**What is needed**
First find the line with "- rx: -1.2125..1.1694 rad" in the entries below, then set down exactly every line through the line with "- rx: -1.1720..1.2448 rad", that line included.

== Provided information ==

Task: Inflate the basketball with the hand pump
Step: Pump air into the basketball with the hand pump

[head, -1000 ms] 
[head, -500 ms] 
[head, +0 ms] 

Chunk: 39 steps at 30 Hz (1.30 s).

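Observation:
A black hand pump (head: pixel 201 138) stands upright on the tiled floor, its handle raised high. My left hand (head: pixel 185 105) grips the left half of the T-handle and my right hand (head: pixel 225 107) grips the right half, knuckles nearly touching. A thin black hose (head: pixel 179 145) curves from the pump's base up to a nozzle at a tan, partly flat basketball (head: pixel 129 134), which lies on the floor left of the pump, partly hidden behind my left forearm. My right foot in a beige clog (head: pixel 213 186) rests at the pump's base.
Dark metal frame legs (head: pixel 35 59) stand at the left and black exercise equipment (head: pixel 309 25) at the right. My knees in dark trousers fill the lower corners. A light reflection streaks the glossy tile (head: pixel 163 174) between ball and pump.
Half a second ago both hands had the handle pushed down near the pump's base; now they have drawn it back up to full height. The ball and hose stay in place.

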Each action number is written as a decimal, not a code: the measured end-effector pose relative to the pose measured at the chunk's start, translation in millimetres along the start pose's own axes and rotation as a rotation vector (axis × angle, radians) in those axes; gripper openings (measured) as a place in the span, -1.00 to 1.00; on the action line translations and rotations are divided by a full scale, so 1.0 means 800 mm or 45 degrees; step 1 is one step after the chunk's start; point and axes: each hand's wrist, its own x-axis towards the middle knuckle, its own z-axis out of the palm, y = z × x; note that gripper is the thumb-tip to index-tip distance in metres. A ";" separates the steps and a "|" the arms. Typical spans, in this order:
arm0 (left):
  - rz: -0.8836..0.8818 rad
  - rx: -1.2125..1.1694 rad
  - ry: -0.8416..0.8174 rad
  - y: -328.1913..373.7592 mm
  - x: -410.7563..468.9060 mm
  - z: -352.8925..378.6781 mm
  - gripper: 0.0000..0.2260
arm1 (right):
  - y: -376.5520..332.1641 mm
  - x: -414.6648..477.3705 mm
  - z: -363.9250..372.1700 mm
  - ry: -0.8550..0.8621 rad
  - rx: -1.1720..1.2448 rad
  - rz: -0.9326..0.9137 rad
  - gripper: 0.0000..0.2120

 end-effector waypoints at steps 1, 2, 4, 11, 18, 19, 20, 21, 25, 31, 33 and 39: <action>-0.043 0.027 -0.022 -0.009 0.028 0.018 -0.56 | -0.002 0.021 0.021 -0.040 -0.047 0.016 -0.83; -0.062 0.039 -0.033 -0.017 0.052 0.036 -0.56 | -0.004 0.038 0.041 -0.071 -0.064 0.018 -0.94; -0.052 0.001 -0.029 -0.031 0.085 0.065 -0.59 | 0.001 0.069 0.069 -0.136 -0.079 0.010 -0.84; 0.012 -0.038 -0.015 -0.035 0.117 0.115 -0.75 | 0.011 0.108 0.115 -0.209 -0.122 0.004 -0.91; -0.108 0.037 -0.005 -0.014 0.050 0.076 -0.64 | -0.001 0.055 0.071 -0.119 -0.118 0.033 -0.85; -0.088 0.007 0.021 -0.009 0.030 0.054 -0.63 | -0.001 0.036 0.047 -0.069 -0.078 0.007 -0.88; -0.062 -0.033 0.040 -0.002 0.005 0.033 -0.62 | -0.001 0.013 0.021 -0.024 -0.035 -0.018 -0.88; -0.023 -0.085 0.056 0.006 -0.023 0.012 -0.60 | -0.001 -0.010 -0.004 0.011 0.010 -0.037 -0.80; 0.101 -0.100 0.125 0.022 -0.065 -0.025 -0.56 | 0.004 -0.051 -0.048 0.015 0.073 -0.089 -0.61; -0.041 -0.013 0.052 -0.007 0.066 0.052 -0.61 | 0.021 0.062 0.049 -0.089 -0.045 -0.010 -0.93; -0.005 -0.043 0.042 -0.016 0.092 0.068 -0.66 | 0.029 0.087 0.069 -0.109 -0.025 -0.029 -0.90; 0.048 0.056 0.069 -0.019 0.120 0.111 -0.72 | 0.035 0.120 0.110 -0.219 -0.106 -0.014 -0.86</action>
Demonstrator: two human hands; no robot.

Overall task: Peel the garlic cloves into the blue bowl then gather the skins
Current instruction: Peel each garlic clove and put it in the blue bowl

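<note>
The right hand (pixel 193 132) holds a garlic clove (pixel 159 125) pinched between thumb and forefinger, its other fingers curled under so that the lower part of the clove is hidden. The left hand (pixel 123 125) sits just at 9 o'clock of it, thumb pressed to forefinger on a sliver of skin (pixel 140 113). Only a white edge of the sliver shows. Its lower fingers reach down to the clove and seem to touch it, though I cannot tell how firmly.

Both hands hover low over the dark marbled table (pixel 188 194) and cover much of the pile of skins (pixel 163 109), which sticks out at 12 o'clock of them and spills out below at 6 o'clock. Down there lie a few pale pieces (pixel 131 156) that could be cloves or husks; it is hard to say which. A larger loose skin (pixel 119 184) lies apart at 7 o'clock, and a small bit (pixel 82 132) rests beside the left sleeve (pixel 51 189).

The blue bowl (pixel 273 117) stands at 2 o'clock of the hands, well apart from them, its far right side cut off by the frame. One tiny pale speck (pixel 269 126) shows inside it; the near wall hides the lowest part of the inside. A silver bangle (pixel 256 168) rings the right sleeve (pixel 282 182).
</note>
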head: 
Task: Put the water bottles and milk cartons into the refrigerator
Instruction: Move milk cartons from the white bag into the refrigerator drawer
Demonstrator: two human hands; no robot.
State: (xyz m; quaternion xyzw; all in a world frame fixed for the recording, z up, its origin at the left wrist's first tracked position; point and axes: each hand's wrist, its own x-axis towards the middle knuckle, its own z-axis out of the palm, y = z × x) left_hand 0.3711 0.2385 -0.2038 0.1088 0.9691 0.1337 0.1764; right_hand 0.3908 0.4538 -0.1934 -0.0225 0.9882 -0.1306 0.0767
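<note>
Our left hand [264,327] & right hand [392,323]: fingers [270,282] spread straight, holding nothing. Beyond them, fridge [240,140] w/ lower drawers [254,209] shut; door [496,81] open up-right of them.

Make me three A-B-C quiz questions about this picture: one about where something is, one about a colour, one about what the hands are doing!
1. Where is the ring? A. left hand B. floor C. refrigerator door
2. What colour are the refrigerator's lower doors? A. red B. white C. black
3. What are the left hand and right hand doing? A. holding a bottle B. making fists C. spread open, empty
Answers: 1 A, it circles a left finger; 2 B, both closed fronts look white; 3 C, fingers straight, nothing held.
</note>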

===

**Solution**
  - rx: -1.2125..1.1694 rad
  - ry: -0.8416..0.8174 rad
  - y: -328.1913..373.7592 mm
  - x: -410.7563..468.9060 mm
  - z: -352.8925..378.6781 mm
  - gripper: 0.0000..0.2260
arm1 (right):
  - y: -376.5520..332.1641 mm
  - x: -414.6648..477.3705 mm
  - z: -363.9250..372.1700 mm
  - ry: -0.8550..0.8621 rad
  - rx: -1.1720..1.2448 rad

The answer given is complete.